Big Data

Thursday, January 12, 2017

Contribute to Apache Hadoop

From long time, I had desire to contribute to open source Apache Hadoop. Today, I was free so worked on setup of Hadoop code on my local machine for development. I am documenting the steps as it may be useful for any newcomers.

Below are the steps to set up the Hadoop code for development

Step 1: Install Java JDK 8 and above

$ java -version
java version "1.8.0_72"
Java(TM) SE Runtime Environment (build 1.8.0_72-b15)
Java HotSpot(TM) 64-Bit Server VM (build 25.72-b15, mixed mode)

Step 2: Install Apache Maven version 3 or later

mvn -version
Apache Maven 3.3.9 (bb52d8502b132ec0a5a3f4c09453c07478323dc5; 2015-11-10T08:41:47-08:00)
Maven home: /usr/local/apache-maven
Java version: 1.8.0_72, vendor: Oracle Corporation
Java home: /usr/java/jdk1.8.0_72/jre
Default locale: en_US, platform encoding: UTF-8
OS name: "linux", version: "3.10.0-514.2.2.el7.x86_64", arch: "amd64", family: "unix"

Step 3: Install Google protocol buffer (version 2.5.0)

Make sure protocol buffer version is 2.5.0

I have installed the Google protocol buffer higher version 3.1.0, but when compiling code got below error code.

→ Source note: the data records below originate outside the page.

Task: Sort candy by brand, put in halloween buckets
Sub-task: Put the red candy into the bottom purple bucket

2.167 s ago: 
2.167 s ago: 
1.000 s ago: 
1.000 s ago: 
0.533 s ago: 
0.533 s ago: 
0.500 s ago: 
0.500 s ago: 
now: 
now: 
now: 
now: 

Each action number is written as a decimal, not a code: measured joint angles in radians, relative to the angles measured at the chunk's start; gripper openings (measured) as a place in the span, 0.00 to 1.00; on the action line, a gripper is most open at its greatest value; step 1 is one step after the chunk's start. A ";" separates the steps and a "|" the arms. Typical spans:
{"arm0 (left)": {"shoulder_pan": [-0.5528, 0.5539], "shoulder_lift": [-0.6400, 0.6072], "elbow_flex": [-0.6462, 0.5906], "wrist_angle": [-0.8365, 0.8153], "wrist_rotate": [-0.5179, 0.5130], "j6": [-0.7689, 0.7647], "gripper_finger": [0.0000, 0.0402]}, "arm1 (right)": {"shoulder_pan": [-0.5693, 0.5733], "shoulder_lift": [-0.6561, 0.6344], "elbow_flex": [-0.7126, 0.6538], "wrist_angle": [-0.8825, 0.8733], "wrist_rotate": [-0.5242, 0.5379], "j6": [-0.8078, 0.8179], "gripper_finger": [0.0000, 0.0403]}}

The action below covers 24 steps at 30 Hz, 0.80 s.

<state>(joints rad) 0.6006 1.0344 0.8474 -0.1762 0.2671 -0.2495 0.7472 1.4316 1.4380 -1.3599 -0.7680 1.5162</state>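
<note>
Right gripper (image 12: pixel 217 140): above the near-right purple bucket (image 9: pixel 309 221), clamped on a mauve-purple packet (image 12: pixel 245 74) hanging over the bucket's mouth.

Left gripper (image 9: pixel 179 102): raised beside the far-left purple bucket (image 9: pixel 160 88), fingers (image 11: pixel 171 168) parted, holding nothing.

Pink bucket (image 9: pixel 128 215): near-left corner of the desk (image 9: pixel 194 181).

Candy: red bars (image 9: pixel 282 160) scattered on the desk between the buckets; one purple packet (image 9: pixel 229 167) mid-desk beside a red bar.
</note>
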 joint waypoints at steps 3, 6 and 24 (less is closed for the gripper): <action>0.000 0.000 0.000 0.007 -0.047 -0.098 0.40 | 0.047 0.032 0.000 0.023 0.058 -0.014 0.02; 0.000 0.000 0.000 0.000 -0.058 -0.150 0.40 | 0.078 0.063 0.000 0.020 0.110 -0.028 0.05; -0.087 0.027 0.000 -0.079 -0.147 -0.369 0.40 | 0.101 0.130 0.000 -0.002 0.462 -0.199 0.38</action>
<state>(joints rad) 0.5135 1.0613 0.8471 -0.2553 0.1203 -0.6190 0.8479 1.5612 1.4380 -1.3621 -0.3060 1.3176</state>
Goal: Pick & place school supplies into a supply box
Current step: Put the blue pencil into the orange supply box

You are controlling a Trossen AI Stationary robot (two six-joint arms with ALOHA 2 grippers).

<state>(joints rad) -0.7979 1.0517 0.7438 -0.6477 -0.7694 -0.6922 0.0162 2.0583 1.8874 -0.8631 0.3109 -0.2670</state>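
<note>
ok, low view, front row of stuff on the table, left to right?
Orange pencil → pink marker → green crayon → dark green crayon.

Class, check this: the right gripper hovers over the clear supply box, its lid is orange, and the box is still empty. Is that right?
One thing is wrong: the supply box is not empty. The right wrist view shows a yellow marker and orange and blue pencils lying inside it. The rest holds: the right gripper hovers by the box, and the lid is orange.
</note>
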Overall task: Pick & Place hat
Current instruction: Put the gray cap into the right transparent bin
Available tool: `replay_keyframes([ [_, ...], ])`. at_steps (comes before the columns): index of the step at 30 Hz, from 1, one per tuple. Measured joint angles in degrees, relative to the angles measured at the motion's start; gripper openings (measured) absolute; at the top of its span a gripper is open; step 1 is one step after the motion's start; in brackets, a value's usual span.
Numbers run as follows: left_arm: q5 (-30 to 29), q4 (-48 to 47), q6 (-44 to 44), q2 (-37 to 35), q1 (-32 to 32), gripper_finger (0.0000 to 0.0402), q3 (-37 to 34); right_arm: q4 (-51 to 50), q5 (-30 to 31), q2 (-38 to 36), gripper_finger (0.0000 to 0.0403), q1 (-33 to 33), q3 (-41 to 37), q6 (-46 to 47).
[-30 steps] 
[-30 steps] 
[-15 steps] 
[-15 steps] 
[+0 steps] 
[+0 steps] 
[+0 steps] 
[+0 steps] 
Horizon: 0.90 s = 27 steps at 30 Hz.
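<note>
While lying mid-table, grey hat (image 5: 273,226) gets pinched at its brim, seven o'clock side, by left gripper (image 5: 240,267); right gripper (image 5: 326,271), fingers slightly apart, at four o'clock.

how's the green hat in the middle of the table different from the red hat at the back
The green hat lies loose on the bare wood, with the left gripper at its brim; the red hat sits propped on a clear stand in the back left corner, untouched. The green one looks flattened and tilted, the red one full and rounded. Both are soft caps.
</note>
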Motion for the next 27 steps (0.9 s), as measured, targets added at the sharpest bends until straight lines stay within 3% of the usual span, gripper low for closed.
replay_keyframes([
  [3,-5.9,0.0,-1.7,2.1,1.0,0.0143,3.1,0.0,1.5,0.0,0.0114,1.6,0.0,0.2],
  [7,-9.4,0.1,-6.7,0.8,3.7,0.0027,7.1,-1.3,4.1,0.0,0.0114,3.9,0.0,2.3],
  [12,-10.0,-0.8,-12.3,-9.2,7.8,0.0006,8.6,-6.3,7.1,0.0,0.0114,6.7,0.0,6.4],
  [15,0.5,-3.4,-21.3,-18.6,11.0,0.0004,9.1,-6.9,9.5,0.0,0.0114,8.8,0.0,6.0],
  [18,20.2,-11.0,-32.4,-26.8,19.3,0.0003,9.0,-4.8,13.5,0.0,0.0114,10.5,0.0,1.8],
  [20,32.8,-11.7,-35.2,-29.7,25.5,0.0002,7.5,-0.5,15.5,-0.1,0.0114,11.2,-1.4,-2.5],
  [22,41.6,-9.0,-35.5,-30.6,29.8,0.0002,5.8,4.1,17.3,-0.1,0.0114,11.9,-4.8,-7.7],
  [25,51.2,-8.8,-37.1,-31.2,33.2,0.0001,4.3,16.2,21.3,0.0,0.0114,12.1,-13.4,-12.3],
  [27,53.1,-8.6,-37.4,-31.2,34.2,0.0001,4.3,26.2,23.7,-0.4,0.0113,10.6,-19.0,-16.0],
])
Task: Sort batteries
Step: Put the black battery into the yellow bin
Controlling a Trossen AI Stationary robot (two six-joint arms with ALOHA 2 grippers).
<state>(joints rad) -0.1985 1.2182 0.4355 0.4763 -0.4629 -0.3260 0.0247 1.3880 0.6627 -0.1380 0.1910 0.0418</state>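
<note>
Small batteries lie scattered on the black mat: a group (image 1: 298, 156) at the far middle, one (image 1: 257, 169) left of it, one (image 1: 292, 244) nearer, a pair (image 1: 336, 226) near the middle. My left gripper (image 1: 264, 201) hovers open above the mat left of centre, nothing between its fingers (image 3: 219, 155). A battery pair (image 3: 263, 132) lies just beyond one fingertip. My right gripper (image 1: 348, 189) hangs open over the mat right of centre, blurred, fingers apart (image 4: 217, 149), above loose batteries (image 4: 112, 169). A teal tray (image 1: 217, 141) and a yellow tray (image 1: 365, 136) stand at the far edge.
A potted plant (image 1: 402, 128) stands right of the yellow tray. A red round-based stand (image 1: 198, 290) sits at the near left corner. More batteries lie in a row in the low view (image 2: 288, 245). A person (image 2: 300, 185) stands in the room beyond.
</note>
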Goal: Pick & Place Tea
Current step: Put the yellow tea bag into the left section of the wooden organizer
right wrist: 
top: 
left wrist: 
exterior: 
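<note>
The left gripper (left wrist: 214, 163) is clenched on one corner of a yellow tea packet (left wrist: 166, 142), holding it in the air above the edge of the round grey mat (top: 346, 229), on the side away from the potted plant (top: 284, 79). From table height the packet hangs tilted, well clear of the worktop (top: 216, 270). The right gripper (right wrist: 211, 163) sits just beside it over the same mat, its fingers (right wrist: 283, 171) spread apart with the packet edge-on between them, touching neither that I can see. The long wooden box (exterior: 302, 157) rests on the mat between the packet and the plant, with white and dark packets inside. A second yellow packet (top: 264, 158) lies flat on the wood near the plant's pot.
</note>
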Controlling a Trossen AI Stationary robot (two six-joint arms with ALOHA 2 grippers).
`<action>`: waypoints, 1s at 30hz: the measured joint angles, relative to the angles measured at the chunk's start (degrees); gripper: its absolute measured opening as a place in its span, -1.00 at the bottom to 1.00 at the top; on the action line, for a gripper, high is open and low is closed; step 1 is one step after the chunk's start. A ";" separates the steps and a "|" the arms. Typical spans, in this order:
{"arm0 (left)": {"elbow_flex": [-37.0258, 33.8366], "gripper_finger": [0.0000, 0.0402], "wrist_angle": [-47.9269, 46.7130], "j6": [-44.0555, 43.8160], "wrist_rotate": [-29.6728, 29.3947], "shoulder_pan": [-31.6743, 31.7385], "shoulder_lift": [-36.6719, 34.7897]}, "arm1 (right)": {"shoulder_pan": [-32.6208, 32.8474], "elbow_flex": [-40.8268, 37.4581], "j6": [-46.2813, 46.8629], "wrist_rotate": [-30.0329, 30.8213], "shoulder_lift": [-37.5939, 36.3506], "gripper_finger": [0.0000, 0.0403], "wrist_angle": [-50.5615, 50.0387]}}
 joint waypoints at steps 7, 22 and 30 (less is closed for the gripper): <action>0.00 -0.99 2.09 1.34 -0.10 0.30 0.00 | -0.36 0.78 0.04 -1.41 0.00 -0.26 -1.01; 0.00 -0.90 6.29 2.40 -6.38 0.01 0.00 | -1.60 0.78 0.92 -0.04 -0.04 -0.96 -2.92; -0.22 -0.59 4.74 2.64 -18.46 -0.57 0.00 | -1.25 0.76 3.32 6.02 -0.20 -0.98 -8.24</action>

[ERROR] Failed to execute goal org.apache.hadoop:hadoop-maven-plugins:3.0.0-alpha2-SNAPSHOT:protoc (compile-protoc) on project hadoop-common: org.apache.maven.plugin.MojoExecutionException: protoc version is 'libprotoc 3.1.0', expected version is '2.5.0' -> [Help 1]

[ERROR]

Step 4: Download the hadoop source code

We can either clone the directory or create a fork of directory and then clone it.

a) Directly cloning the directory.

git clone git://git.apache.org/hadoop.git

b) Create fork as shown below:

And then download the code as shown below:

$ git clone https://github.com/poojagpta/hadoop

Syn the fork project with current project changes

Add the remote link:

$git remote add upstream https://github.com/apache/hadoop

$ git remote -v

origin https://github.com/poojagpta/hadoop (fetch)

origin https://github.com/poojagpta/hadoop (push)

upstream https://github.com/apache/hadoop (fetch)

upstream https://github.com/apache/hadoop (push)

Now, if want to fetch latest code:

$ git fetch upstream

$ git checkout trunk

Step 5: Compile the downloaded code

$ cd hadoop

$ mvn clean install -Pdist -Dtar -Ptest-patch -DskipTests -Denforcer.skip=true

Snippet Output:

[INFO] --- maven-install-plugin:2.5.1:install (default-install) @ hadoop-client-modules ---

[INFO] Installing /home/pooja/dev/hadoop/hadoop-client-modules/pom.xml to /home/pooja/.m2/repository/org/apache/hadoop/hadoop-client-modules/3.0.0-alpha2-SNAPSHOT/hadoop-client-modules-3.0.0-alpha2-SNAPSHOT.pom

[INFO] ------------------------------------------------------------------------

[INFO] Reactor Summary:

[INFO]

[INFO] Apache Hadoop Main ................................. SUCCESS [ 1.780 s]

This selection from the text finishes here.